With five years now behind the film, Zac Efron has revealed how his Baywatch training sent him into depression. After getting his start in the entertainment industry early 2000s, Efron rose to fame in the late 2000s for his starring role as Troy Bolton in Disney Channel's High School Musical franchise. During this time, he also booked notable roles in the musical film Hairspray and the comedy film 17 Again. Since then, Efron has won a Daytime Emmy Award for his Netflix web documentary series Down to Earth with Zac Efron, in addition to being in such films as New Year's Eve, Neighbors, The Greatest Showman, and Baywatch.
SCREENRANT VIDEO OF THE DAY
Based on the television series that aired from the late 1980s to early 2000s, Baywatch is an action drama film that follows legendary lifeguard Mitch Buchannon (Dwayne Johnson) and his team of lifeguards, as they go undercover to take down a drug lord whose plans threaten the future of the bay. Johnson's Buchannon teams up with lifeguard recruits and Efron's Matt Brody, a former Olympian, in the hopes of putting a stop to their plan. Playing a former Olympian turned lifeguard for Baywatch required intense training for Efron, as well as a very restrictive diet, in order to attain a physique accepted in Hollywood.

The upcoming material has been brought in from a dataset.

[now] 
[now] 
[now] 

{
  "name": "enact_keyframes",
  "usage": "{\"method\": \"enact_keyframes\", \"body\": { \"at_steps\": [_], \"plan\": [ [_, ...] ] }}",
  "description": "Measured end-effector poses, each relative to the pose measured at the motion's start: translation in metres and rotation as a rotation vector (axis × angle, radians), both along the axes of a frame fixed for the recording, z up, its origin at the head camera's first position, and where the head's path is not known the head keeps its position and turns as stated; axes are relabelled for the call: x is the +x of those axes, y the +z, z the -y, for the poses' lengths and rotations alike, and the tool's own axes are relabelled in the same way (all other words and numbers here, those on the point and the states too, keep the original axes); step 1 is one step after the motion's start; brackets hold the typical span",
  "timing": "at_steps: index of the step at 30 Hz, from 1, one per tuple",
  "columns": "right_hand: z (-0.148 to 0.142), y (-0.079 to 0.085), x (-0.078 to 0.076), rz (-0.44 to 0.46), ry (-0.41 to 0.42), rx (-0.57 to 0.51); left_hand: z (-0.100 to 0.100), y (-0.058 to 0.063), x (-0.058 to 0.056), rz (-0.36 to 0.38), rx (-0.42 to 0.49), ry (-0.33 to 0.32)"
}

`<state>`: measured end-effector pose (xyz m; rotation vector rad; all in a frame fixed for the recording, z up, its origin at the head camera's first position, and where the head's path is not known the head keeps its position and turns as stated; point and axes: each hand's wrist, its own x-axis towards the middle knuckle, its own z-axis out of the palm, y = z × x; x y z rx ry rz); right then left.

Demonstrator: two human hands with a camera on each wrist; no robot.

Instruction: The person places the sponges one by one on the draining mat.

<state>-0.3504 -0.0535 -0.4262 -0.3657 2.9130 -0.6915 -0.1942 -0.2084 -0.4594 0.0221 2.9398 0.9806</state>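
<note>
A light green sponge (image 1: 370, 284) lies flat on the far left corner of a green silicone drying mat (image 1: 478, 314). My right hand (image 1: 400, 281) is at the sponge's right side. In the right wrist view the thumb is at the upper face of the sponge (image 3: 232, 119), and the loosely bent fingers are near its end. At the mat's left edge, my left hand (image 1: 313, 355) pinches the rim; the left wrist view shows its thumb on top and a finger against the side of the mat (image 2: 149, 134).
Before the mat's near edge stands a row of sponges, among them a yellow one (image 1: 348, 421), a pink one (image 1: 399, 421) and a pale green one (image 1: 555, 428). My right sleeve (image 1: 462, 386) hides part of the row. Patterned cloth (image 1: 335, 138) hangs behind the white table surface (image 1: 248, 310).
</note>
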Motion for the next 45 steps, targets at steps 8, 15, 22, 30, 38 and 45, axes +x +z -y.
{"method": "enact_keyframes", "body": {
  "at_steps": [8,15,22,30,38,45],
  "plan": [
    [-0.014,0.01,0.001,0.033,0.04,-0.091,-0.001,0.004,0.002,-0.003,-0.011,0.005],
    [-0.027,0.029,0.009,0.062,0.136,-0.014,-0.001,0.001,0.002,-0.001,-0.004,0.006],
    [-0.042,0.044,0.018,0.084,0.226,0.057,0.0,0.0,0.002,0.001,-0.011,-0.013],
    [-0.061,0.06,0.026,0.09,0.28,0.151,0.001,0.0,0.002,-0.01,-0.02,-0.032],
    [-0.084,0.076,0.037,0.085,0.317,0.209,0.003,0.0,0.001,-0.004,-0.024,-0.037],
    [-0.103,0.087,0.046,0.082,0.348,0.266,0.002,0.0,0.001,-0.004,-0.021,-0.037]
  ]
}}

Now, in an interview with Men's Health, Efron has opened up about how his Baywatch training negatively effected him to the point where he developed insomnia and was sent into depression. The actor also comments on how unattainable his look in the film was, as well as how it took him six months to achieve a sense of normalcy after filming on the set wrapped. Read Efron's quotes below:
"That Baywatch look, I don’t know if that’s really attainable. There’s just too little water in the skin. Like, it’s fake; it looks CGI’d. And that required Lasix, powerful diuretics, to achieve. So I don’t need to do that. I much prefer to have an extra, you know, 2 to 3 percent body fat."
"I started to develop insomnia, and I fell into a pretty bad depression, for a long time. Something about that experience burned me out. I had a really hard time recentering. Ultimately they chalked it up to taking way too many diuretics for way too long, and it messed something up."
In addition to this reflection, Efron detailed Baywatch's training regime, which included an excessive exercise regimen, eating the same three meals daily, and taking diuretics, all while running on just about four hours of sleep per night due to his training and film's production schedule. He also went on to share how the experience made him rethink his health priorities. No stranger to sharing the harmful effects of this film's training, Efron has previously said never wants to be in that level of shape again, called his Baywatch look "unrealistic" and not something he wishes to glamorize, as well as detailed the restrictive dieting he put his body through.
Efron has kept to his word, avoiding film roles which require dangerous diet and exercise regimens since Baywatch. While an actor of his renown and past adherence to regimens could've easily booked other roles and projects similar to the lifeguard film, he has opted for different experiences, including taking voice roles in Scoob! and the short film Saving Ralph, starring in the sci-fi thriller Firestarter, and now gearing up for the release of his next movie, The Greatest Beer Run Ever, in which he stars as John “Chickie” Donahue, who leaves New York to bring beer to his old friends in the Army while they fight in Vietnam. While audiences await his return to the big screen with the Peter Farrelly comedy, they can revisit the Baywatch movie streaming on Fubo and Paramount+ now.